▸ **TASK DIRECTIONS**
Report each line below that carries the word "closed".

▸ **GIVEN DATA**
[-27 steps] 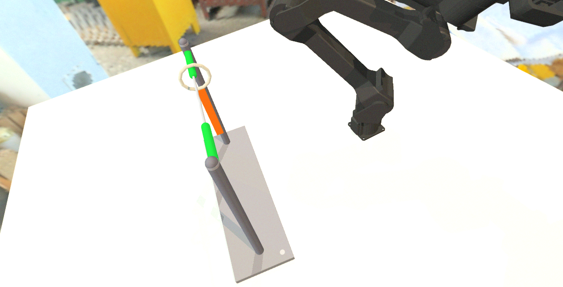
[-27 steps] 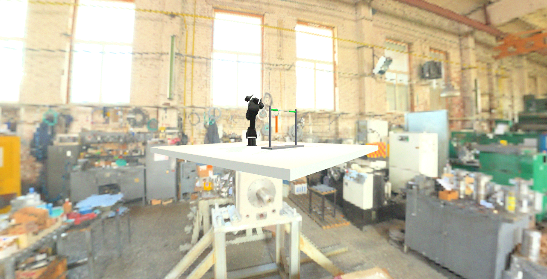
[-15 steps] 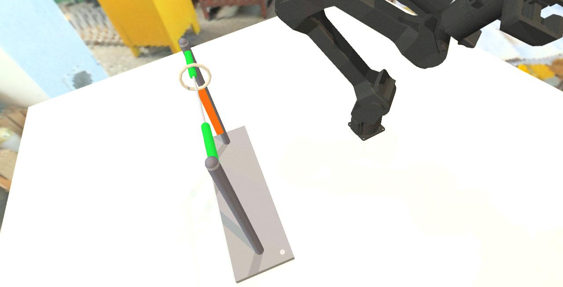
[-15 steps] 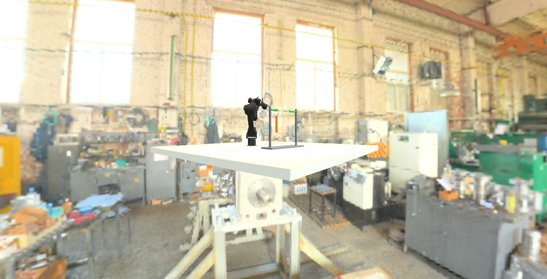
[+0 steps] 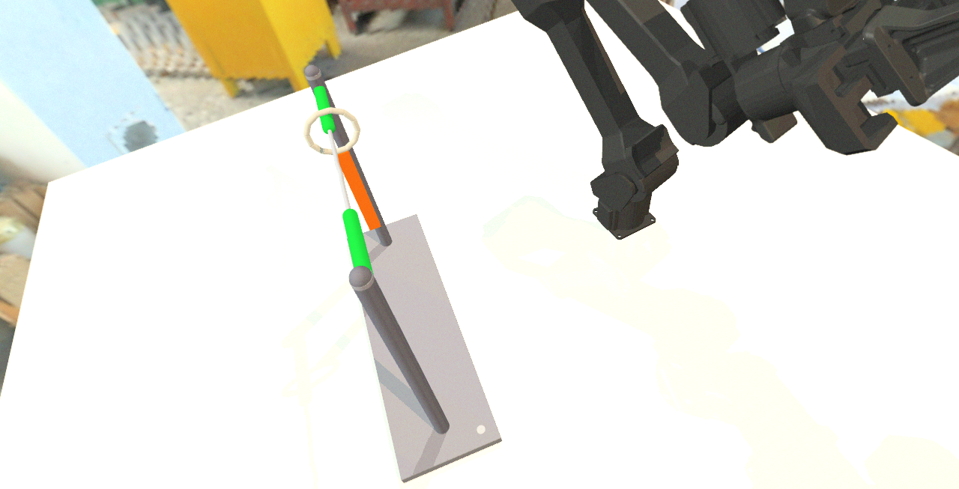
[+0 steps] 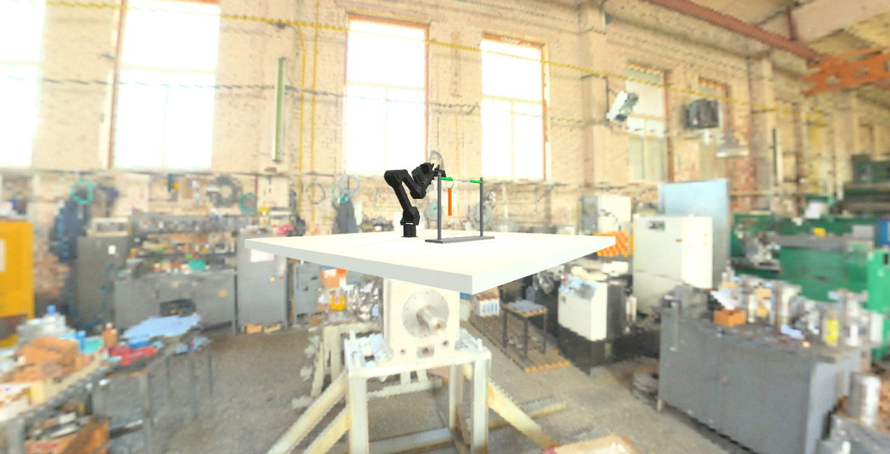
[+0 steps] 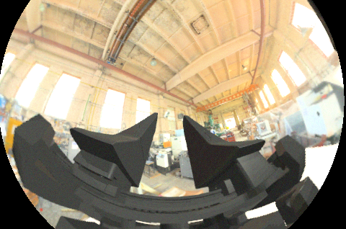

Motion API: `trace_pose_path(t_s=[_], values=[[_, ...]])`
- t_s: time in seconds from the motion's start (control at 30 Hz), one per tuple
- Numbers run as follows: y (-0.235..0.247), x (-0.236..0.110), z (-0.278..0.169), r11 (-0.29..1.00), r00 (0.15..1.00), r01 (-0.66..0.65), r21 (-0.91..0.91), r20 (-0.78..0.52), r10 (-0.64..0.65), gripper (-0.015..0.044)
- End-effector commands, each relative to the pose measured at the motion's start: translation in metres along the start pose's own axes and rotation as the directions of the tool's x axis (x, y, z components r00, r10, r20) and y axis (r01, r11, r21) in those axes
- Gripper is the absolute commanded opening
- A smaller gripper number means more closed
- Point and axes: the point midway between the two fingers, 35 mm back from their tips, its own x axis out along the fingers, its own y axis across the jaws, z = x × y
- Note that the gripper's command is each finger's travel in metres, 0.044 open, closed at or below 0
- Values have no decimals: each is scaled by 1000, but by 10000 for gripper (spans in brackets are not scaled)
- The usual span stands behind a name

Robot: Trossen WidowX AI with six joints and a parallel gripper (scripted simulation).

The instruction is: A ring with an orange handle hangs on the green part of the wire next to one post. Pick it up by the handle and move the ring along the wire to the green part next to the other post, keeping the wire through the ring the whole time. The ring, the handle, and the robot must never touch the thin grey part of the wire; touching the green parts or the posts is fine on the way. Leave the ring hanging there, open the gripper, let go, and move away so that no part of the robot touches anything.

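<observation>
A pale ring (image 5: pixel 308 130) hangs on the far green part (image 5: pixel 324 105) of the wire beside the far post (image 5: pixel 312 73). Its orange handle (image 5: pixel 355 189) (image 6: pixel 449 202) hangs straight down along that post. The thin grey wire (image 5: pixel 341 180) runs to the near green part (image 5: pixel 356 245) (image 6: pixel 475 181) by the near post (image 5: pixel 396 345) (image 6: pixel 481 215). My gripper (image 5: pixel 864 114) (image 7: pixel 170 117) is high up at the right, well away from the ring. It points up at the hall ceiling. Its fingers stand partly apart with nothing between them.
Both posts stand on a grey base plate (image 5: pixel 459 359) (image 6: pixel 462 239) on the white table (image 5: pixel 201 325). The arm's base (image 5: pixel 623 218) (image 6: pixel 408 227) is mounted to the right of the plate.
</observation>
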Motion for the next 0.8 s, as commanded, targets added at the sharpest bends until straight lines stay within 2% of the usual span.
trace_pose_path(t_s=[0.0, 0.4, 0.77], values=[[-23, -3, -12, 991, 998, 25, -129, -49, -31, 160], [-98, -21, -29, 895, 971, 91, -437, -162, -177, 160], [-169, -58, -28, 757, 901, 134, -640, -239, -362, 160]])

▸ **EXERCISE RESULT**
- A smaller gripper number means more closed
- Note that the gripper's command is each finger's travel in metres, 0.044 open, closed at or below 0

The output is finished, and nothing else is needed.